Offhand, I don't know if there is some simple gizmo you can add to the mix. I'd have to research that. But I can give you the software approach:
You need a USB driver with a Mass Storage Device profile. On an arduino, you would have to write something to support that.
Fortunately, there is
Dean Camera's LUFA library, which is an excellent place to get started. I haven't used it for a mass-storage device, but I have used it for a serial client device. Very easy to work with.
The issue for you is going to be, what kind of arduino are you using?

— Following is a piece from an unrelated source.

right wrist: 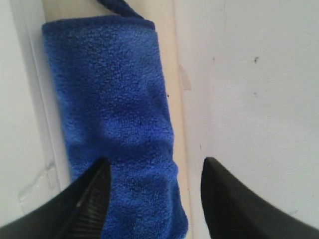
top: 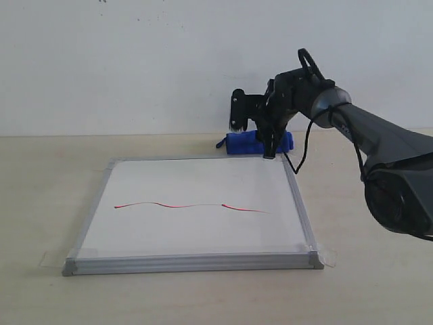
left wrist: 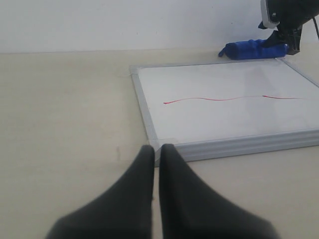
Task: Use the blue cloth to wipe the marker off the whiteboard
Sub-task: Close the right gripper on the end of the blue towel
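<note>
R arm [top: 379,139] stretched fwd, wrist tipped down, jaws spread over blue cloth [top: 241,143] by whiteboard [top: 203,230]; L jaws closed.

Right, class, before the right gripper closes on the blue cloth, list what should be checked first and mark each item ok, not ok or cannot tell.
1. Right gripper open: ok, jaws spread wide.
2. Blue cloth centred between the jaws: not ok, one jaw overlaps it and the other has a gap beside it.
3. Gripper low enough to grasp: cannot tell.
4. Cloth off the whiteboard: ok, it lies just beyond the far frame.
5. Marker line unwiped: ok.
6. Left gripper out of the way: ok, shut, by the board's near corner, far from the cloth.
</note>
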Motion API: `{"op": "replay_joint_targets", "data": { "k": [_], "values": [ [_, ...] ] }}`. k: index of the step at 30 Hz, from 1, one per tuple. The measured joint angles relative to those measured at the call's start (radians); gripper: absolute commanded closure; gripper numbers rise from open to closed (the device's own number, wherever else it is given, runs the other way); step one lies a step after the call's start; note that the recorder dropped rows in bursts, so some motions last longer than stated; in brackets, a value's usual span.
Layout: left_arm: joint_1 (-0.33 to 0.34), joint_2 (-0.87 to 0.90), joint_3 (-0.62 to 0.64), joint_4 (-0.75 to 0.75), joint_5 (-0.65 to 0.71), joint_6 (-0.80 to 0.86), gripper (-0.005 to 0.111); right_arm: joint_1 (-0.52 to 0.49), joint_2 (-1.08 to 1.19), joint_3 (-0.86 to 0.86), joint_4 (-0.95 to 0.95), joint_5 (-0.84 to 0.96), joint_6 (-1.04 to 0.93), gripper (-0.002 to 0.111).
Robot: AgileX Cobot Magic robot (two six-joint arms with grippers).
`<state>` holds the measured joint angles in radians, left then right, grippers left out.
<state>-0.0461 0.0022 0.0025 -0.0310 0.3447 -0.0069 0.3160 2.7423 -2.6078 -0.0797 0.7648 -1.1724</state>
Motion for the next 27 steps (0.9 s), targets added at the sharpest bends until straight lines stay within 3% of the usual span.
{"op": "replay_joint_targets", "data": {
  "k": [10, 15, 27],
  "values": [
    [0.0, 0.0, 0.0, 0.0, 0.0, 0.0, 0.103, 0.0, 0.009, 0.0, -0.002, 0.006, -0.031, 0.055],
    [0.0, 0.0, 0.0, 0.0, 0.0, 0.0, 0.103, 0.0, 0.027, 0.0, -0.002, 0.002, -0.031, 0.035],
    [0.0, 0.0, 0.0, 0.0, 0.0, 0.0, 0.103, 0.0, 0.029, 0.0, 0.04, -0.031, -0.054, 0.038]
  ]
}}
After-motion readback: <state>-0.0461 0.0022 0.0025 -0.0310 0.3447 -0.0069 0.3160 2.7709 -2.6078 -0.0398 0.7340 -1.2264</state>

On a Uno, the USB controller is not on the ATMega 328 chip - it's on the ATtiny co-processor. LUFA supports that chip, but you can't program it like am Arduino - you would have to use native tools: an IDE like Atmel Studio 6, or just the plain avr-gcc command-line tools. You need a ISP programmer like the USBtinyISP to load the code onto it. Once that's loaded, the ATmega would still have to communicate with the ATtiny via serial, since that's their only connection. So you would need some sort of comm protocol between the two.

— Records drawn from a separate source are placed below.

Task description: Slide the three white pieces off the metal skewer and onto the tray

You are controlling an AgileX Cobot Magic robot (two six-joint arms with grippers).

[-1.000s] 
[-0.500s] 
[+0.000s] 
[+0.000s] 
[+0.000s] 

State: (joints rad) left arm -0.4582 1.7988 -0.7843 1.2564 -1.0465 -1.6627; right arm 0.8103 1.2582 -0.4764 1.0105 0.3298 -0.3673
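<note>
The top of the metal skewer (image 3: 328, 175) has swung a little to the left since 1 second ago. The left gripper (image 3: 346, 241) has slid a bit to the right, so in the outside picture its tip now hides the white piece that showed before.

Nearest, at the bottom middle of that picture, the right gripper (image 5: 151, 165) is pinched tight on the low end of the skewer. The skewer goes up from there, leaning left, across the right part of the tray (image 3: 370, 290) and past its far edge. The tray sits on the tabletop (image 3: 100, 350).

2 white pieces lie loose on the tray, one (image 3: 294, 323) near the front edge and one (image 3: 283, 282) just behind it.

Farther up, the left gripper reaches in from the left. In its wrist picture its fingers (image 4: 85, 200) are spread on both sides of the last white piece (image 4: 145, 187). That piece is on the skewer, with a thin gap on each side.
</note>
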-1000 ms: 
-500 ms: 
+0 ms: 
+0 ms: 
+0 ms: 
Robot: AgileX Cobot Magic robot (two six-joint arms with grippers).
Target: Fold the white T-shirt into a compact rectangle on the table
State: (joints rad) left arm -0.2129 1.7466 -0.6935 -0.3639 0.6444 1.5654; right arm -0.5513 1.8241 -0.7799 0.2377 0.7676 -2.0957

On a Leonardo or Micro other ATmega32U4-based board, the USB controller is in the 32U4, and you can access it directly from a normal sketch. Pretty easy to see that this would be
much easier to do on a 32U4.
Potentially, you could add something like an Arduino Micro as a dedicated USB Mass Storage client. You could either come up with some sort of comm protocol between the 'main' arduino and the Micro, or you could potentially put the Micro on the same SPI bus as the SD card. You'd have to have some sort of arbitration scheme so that both MCUs don't try to use the bus at the same time (I don't know if there would be any electrical issues with two bus masters - that would be something else to research).